Have a look at the tips and links below with some suggestions on how to get you started and help you to stay safe and positive online.
These top tips have been written for you (parents and carers) to share, and talk about, with your children. It’s never too early to talk about life online!
Become internet detectives
Remind your child that not everything they read online is true….
Whether your child likes games, videos or learning about their favourite dinosaur online, it’s important they recognize that not everything they see or hear will be true. Talk about this together or find some examples you could examine as ‘internet detectives.’ Keep it simple by telling them, “The internet can be great for finding things out, but you need to remember that not everything online is true! Some things might be a joke, an opinion, a mistake, or deliberately untrue.”
Compare with trusted sources
Help to check online information and content using other websites….
It is important that your child knows that information online can be put there by anyone! Therefore, because it may be unreliable, they need to check in other places too - to see if other sources say the same thing, or something different. You can do this by looking on at least two other websites, to compare the information. Start by using websites created by organisations that you know and trust, and those that have information specifically created for children.
Use books and television
Remind your child they can also fact-check information offline….
Checking the information that you find online, can be done offline too! Ask your child if they can think of any other places that they can look for information, e.g. by looking in a non-fiction book (e.g. an encyclopaedia), by watching a TV documentary, or by asking someone who knows about the subject. You don’t have to do all these things, for every single fact that you find, but it’s important to remember that a range of offline options are available too.
Be aware of strangers
Talk about who children can and cannot trust on the internet….
There are a huge range of sites and services that allow communication between users. A good example of this is when it comes to playing online games. Explain to your child that it is safest only to talk to people online that you already know, like your family and close friends. Explore the apps that your children want to use and look for the safety / privacy settings available – they may include features that allow you to control who your child can interact with. Remember, friends made online are still strangers and so all personal information must be kept safe.
Reach out for help
Encourage your child to discuss any concerns with someone they trust….

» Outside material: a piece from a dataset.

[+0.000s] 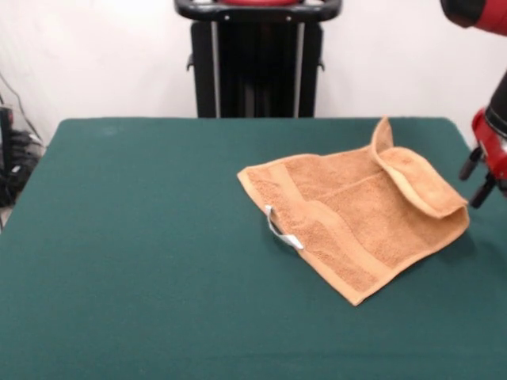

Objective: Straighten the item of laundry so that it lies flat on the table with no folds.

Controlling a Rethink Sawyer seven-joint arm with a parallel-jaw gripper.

Let your child know that the best way to address any problem they have online, is to tell a trusted adult immediately. For example, this might include someone sending them a friend request; an online message; telling them to visit a specific website, or app; or asking them for their personal information. Reassure them that if anything happens online that they are unsure about, or makes them feel worried or upset, they can come to you for help.
Click on the Picture below for a short video with some helpful advice from Detective Digi Duck for our younger pupils.
Safer Internet Day 2021 Top Tips for 7-11s
Have a look at the tips with some suggestions on how to get you started and help you to stay safe and positive online:
Do your research
Question, evaluate and reflect on the online content you see….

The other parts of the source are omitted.